Let's try with Model 1, as Model 2 above gives negative Sept height.
growth.reg.mdl1a=lmer(h_apical.next ~ h_apical*herb_avg + (h_apical+herb_avg|site/transect)+(h_apical*herb_avg|year), data=metadata_sc, REML=F, control=lmerCtrl)
#do single-term deletions to see which term needs to be dropped first
drop1(growth.reg.mdl1a, scope=c("h_apical", "herb_avg", "h_apical:herb_avg"))

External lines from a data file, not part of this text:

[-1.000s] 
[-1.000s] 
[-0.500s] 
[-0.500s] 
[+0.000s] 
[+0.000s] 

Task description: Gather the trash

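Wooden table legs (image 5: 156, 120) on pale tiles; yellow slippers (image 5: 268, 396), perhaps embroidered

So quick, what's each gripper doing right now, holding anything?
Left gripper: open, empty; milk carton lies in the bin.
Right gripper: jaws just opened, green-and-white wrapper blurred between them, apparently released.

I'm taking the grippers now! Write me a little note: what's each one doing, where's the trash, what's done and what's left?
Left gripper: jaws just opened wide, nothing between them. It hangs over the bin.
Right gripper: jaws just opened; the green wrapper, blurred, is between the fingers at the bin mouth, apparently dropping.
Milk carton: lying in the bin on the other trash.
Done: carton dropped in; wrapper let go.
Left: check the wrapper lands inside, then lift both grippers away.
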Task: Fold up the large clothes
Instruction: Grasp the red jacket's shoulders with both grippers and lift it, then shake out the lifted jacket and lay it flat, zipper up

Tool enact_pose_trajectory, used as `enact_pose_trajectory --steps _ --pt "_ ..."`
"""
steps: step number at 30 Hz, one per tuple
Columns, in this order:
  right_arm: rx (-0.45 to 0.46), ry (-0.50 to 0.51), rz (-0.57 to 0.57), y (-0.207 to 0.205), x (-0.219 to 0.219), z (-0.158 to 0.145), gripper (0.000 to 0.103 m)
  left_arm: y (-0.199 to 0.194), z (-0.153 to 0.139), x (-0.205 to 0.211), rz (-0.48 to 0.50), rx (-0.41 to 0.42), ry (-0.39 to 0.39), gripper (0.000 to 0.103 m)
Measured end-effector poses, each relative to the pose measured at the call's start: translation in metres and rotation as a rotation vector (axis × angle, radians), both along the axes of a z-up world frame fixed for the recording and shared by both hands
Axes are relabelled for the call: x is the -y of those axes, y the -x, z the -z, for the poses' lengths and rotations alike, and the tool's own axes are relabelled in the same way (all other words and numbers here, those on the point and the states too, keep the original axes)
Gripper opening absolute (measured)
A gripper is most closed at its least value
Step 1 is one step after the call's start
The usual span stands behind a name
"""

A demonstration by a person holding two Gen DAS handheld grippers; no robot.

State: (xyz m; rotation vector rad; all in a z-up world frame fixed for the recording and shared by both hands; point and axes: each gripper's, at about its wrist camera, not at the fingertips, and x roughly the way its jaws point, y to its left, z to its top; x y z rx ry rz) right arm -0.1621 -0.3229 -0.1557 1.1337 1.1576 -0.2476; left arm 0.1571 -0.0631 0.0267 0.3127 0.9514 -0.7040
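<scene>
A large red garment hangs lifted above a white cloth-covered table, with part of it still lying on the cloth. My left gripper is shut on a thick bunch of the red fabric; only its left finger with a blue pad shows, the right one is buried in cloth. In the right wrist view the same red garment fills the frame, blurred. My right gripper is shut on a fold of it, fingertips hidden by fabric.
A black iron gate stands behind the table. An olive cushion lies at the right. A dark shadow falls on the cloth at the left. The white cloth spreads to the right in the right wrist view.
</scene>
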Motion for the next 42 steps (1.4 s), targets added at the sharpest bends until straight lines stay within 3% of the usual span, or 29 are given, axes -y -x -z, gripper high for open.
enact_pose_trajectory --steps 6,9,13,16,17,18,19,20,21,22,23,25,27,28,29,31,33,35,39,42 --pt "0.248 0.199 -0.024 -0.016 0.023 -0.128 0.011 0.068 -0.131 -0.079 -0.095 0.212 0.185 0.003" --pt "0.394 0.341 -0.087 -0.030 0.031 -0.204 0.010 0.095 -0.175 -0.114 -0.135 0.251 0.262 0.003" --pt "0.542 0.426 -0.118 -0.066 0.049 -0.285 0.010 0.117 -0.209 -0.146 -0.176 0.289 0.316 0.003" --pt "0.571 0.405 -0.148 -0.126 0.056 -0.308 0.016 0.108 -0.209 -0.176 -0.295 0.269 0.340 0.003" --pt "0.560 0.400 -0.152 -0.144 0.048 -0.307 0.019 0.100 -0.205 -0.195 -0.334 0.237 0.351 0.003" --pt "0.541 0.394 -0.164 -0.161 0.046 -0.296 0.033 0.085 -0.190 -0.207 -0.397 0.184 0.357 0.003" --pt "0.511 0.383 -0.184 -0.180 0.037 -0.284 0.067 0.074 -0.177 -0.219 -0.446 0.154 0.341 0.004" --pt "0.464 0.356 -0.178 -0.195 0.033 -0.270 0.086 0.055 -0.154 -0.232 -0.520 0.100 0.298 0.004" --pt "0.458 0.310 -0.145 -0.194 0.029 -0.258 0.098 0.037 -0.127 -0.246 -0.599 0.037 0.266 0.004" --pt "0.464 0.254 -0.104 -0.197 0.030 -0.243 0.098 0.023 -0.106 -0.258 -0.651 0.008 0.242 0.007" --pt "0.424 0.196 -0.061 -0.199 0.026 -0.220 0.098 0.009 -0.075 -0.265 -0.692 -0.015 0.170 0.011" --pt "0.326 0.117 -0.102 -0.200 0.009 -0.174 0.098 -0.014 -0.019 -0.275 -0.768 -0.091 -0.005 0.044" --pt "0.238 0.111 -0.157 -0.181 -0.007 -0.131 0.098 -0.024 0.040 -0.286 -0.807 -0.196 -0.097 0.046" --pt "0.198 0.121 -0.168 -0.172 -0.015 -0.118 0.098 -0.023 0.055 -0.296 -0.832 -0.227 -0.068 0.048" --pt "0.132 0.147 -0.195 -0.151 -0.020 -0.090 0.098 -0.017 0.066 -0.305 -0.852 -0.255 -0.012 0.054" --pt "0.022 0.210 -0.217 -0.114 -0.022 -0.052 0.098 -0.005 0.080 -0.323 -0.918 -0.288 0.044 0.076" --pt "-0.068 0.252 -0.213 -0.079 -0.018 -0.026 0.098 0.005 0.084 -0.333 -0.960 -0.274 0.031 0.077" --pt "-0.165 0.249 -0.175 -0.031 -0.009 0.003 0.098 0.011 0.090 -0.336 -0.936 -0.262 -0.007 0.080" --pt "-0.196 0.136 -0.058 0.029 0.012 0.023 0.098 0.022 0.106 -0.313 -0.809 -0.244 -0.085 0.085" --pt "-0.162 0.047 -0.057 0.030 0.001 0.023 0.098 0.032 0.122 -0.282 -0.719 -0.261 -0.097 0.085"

# Looks like interaction goes first based on the drop1() results
growth.reg.mdl1b=lmer(h_apical.next ~ h_apical+herb_avg + (h_apical+herb_avg|site/transect)+(h_apical*herb_avg|year), data=metadata_sc, REML=F, control=lmerCtrl) #all 3 remaining terms
growth.reg.mdl1c=lmer(h_apical.next ~ h_apical + (h_apical|site/transect)+(h_apical + herb_avg|year), data=metadata_sc, REML=F) #2 remaining terms
growth.reg.mdl1d=lmer(h_apical.next ~ h_apical + herb_avg - 1 + (h_apical|site/transect)+(h_apical + herb_avg|year), data=metadata_sc, REML=F)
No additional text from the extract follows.